SEM images of MHT (a), polyaniline (b), 0.5 Pan/MHT (c), 1 Pan/MHT (d), and 2 Pan/MHT (e).

(b)

(c)

(d)

(e)

3.1.4. Vibrating Sample Magnetometer (VSM) Analysis

The magnetic properties of MHT and series of Pan/MHT were investigated using a vibrating sample magnetometer at room temperature, and the magnetization curves of MHT and series of Pan/MHT were shown in Figure 7. The roughly coincident hysteresis curves show that the grain size of the MHT metal phase is very small, nanometers in size and is a superparamagnetic material. Because MHT is the hybrid material from HT with only 1 wt% Fe₃O₄ particle, the superparamagnetic characteristic of MHT is the low value of Ms and Mr that are $2.73 \times 10^{- 3} emu / g$ and $0.10 \times 10^{- 3} emu / g$ , and $H_{c}$ is 20.06 Oe. Pan is a conductive polymer, and it tends to help increasing the ferromagnetic behavior for MHT. However, Pan is diamagnetic, so that when the mass ratio of $m_{Pan} / m_{MHT}$ increased, the values of $M_{s}$ and $M_{r}$ decreased as the results in Table 1. And this result is consistent with the announcement of Umare et al. and Jokar et al. [56, 57]. These magnetic properties are high enough that Pan/MHT materials can be separated from the solution by an external magnet.

Figure 7

Magnetization vs. applied magnetic field for MHT (a), 2 Pan/MHT (b), 1 Pan/MHT (c), and 0.5 Pan/MHT (d).

Table 1

Magnetic parameters of MHT and Pan/MHT composites.

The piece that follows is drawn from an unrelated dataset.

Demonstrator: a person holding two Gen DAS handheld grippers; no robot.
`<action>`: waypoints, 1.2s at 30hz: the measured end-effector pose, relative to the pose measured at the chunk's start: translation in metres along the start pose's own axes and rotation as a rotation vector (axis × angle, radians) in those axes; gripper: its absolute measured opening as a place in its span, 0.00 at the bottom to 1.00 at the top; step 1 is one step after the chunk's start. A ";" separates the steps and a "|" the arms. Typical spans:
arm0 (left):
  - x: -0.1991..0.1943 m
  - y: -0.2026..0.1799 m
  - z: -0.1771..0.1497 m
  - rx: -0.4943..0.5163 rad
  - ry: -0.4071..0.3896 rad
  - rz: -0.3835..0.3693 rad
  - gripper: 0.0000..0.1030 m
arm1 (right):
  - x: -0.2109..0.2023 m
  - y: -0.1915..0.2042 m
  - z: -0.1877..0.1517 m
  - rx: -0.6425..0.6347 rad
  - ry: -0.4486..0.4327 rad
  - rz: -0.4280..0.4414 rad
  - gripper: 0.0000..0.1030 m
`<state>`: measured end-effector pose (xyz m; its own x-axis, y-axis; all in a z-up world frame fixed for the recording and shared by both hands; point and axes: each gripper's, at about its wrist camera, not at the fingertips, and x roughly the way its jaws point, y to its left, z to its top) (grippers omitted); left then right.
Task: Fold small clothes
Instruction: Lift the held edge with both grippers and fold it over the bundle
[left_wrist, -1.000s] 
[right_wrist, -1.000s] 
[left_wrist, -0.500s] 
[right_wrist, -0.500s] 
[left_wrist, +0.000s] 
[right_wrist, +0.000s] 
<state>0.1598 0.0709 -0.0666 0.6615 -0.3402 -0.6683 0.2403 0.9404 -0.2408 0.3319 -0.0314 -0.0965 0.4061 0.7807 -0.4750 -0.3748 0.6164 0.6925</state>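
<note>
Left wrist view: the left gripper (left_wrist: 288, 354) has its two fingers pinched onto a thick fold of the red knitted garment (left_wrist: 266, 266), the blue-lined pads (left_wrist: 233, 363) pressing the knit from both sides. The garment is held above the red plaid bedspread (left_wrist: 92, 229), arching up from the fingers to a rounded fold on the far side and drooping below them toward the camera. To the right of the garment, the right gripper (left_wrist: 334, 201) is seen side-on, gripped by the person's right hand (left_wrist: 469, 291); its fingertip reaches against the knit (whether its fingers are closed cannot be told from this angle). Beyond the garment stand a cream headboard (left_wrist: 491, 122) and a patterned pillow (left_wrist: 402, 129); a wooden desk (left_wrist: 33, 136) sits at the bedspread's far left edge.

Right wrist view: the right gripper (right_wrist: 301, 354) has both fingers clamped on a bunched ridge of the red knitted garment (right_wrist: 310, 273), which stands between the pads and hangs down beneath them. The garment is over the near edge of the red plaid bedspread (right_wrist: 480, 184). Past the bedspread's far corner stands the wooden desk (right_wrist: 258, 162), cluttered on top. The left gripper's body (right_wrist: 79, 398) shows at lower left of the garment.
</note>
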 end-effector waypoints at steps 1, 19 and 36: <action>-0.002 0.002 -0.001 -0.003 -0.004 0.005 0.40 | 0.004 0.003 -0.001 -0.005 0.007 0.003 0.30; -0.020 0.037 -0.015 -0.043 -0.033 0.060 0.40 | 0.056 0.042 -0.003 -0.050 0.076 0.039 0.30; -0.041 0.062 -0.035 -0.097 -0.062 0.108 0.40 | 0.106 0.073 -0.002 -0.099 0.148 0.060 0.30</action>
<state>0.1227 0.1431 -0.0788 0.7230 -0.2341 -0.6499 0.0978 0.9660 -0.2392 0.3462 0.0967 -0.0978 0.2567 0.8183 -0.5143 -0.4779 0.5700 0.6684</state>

Sample	$H_{c}$ (Oe)	$M_{s}$ (emu/g)	$M_{r}$ (emu/g)
MHT	20.06	$2.73 \times 10^{- 3}$	$0.10 \times 10^{- 3}$
0.5 Pan/MHT	17.19	$42.46 \times 10^{- 3}$	$1.59 \times 10^{- 3}$
1 Pan/MHT	18.09	$32.64 \times 10^{- 3}$	$1.29 \times 10^{- 3}$
2 Pan/MHT	18.56	$23.38 \times 10^{- 3}$	$0.91 \times 10^{- 3}$

The low $M_{r}$ value indicates that the Pan/MHT can be easily separated from the solution by an external magnetic field and redistributed into the solution after the magnetic field is disconnected. This will be an advantage for the separation, recovery, and reuse of the adsorbent as well as the catalyst. MHT has the lowest $M_{s}$ and $M_{r}$ which are $2.73 \times 10^{- 3} emu / g$ and $0.10 \times 10^{- 3} emu / g$ . When combined with Pan, the $M_{r}$ value of composites was decreased, but increasing the mass ratio of $m_{Pan} / m_{MHT}$ helped to decrease the $M_{s}$ and $M_{r}$ values. In particularly, the $M_{r}$ values of 0.5 Pan/MHT, 1 Pan/MHT, and 2 Pan/MHT are $1.59 \times 10^{- 3}$ , $1.29 \times 10^{- 3}$ , and $0.91 \times 10^{- 3} emu / g$ , respectively. Then, the $M_{s}$ values of 0.5 Pan/MHT, 1 Pan/MHT, and 2 Pan/MHT are $42.46 \times 10^{- 3}$ , $32.64 \times 10^{- 3}$ , and $23.38 \times 10^{- 3} emu / g$ , respectively.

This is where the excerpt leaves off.